Love in the time of coronavirus is spending all day in a windowless room, idly smoking cigarettes with your roommates but making sure never to share. It’s learning to wash your hands for twenty seconds, and learning how long twenty seconds really is.

Love in the time of coronavirus is Sandra’s cousin calling from Procida and begging her to buy six bars of hashish, because who knew when drug dealers would start to shut down business? It’s Sandra coming into your room for the first time ever, sitting on your bed with uncharacteristic shyness, and begging you to come with her because she’s frightened of drugs. It’s walking up the crumbling streets to a hill in Materdei, crouching between parked cars beneath the crimson sky, giggling as you wait for the dealer to show up on his motorcycle. You can almost pretend things are normal as she stuffs the sticky bars of hash into her bra and you walk back through the deserted streets to fry eggplants in the apartment. Love in the time of coronavirus is Italians trying not to kiss one another on the cheeks, instead standing awkwardly for an eternity every time they say hello. It’s the thousand and one texts from the US asking if you’re alive. It’s your parents staying up all night to call you despite the time difference, because they need to hear every update to make sure you’re OK. It’s Sandra packing up alone and going back to her island, possibly forever, but still sending you a weepy voice message in farewell.

It’s the boy you’ve been crazy about forever impulsively flying to Italy to see you, only to arrive five hours before a quarantine shuts down the entire country.

It’s going to Rome to meet him, only to get trapped when the lockdown begins. It’s his flight home getting canceled, too, and him being stuck at his aunt’s place in Prati while you’re in a B&B by Porta Maggiore, finally in the same city and yet worlds apart. It’s the call from the embassy saying your visa is canceled, ordering you to evacuate and fly back to the US. It’s the moment you realize your passport and belongings are all back in Naples, sitting in the dark musty apartment with Sandra, and you may never see them again.

It’s nervously inviting him to come over, even though no one is supposed to go outside. It’s the cool dry air in Piazza Venezia at night, and the realization that the two of you are among the only people in the world who have ever seen it empty.

It’s giving him the plastic good-luck pepper, and hoping the vendor was telling the truth about the love spell.

It’s filling out a handwritten autodichiarazione—a form claiming you have the right to travel between cities—with both your names, and the madcap drive down the vacant highway back to Naples for the passport. It’s him asking four hours in if this is illegal, and neither of you knowing the answer. It’s leaving your clothes and books behind in the abandoned apartment, hoping Sandra and Elena will keep them if you never come back.

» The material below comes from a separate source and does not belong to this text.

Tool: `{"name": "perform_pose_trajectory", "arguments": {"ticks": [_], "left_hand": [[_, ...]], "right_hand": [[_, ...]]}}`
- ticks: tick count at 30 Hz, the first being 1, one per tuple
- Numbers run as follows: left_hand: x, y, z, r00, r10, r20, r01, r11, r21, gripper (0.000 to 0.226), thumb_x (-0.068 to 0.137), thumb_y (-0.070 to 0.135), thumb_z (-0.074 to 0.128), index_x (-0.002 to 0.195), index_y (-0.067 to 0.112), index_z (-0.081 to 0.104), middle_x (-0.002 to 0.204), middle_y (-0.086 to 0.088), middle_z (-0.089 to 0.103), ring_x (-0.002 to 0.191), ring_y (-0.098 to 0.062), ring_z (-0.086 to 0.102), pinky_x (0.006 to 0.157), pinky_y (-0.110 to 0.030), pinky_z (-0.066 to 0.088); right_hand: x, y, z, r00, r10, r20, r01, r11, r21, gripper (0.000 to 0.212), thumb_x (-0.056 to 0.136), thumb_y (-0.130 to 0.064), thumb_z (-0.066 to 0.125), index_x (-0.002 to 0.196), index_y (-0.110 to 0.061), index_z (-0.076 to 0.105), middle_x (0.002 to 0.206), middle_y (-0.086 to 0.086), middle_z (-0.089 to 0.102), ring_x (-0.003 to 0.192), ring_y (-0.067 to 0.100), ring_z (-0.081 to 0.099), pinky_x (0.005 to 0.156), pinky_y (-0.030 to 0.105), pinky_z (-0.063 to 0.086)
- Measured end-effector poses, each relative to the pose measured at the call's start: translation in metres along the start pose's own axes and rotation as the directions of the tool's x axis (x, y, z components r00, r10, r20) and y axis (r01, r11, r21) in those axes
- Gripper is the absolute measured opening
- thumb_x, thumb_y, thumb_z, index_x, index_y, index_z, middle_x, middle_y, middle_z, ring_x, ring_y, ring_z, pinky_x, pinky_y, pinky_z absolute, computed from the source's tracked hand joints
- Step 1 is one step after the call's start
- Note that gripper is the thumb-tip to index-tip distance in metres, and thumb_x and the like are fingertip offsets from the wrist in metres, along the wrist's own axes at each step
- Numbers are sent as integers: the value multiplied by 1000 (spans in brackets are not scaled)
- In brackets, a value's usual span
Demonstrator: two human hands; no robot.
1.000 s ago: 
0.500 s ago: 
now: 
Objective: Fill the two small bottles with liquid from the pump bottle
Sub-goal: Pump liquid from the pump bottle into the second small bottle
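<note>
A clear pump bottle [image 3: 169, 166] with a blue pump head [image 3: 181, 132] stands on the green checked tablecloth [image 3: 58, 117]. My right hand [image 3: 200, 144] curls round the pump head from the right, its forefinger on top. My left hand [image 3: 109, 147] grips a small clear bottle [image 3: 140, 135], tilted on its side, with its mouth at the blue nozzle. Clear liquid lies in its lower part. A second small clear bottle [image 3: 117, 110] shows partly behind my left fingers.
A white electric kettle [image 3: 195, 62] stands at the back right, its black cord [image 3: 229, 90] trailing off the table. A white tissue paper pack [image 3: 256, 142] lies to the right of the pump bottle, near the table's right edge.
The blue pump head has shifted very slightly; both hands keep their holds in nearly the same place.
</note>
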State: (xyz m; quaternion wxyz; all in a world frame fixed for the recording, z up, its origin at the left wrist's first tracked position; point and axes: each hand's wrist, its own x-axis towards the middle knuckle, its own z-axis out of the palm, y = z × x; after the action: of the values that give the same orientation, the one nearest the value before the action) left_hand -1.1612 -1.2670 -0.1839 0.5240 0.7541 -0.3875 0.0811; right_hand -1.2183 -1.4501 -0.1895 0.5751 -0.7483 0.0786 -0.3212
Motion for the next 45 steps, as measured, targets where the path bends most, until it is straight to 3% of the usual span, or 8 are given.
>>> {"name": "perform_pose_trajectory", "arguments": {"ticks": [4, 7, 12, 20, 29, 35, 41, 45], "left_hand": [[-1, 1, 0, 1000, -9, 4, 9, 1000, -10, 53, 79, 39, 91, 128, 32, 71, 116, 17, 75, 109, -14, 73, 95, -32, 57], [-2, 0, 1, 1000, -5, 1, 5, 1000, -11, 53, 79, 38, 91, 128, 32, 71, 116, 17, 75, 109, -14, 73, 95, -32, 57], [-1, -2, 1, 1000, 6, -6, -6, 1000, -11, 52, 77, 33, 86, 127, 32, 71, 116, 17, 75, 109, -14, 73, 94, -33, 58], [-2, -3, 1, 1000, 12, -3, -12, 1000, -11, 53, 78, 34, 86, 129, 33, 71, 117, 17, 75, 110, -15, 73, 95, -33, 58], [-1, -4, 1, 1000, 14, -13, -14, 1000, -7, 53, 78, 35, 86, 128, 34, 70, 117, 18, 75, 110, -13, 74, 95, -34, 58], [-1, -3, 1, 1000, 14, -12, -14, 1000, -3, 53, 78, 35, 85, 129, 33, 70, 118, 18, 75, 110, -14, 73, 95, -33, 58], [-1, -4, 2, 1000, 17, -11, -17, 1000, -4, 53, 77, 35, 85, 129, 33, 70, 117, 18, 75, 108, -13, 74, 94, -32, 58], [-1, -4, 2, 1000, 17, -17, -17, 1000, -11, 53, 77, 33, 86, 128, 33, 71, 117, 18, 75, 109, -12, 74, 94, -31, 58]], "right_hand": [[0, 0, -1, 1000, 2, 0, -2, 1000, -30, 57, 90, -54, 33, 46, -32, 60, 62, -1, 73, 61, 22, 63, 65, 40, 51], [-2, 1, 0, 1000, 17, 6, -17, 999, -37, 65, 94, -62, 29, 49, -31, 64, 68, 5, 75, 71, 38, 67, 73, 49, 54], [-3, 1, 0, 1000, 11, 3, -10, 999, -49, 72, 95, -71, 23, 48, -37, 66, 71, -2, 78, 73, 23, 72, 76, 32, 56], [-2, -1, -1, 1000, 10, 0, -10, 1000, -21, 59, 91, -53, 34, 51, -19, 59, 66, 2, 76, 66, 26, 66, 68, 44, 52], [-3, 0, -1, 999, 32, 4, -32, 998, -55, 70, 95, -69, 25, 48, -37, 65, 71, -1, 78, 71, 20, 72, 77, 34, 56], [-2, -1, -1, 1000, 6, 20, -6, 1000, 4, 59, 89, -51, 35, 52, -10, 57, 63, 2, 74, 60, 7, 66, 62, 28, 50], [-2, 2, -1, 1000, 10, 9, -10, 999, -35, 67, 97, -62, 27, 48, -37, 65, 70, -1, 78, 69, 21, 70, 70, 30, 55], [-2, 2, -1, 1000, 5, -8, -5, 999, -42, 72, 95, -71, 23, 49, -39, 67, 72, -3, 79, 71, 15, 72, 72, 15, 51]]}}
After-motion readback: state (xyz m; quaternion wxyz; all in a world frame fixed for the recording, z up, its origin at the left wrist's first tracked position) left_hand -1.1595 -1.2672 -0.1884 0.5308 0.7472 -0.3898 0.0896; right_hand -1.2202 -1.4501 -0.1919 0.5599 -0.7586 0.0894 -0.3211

It’s the realization that despite being trapped together in a pandemic, your relationship isn’t any more certain than it was in college. It’s having an impromptu dinner party with the strangers in your B&B and inviting him because part of you still wants to see him. It’s wondering if a dinner party is subversive now—someone got arrested for having one, I swear, Sandra saw it on the news—and that we do it anyway, because humans need each other.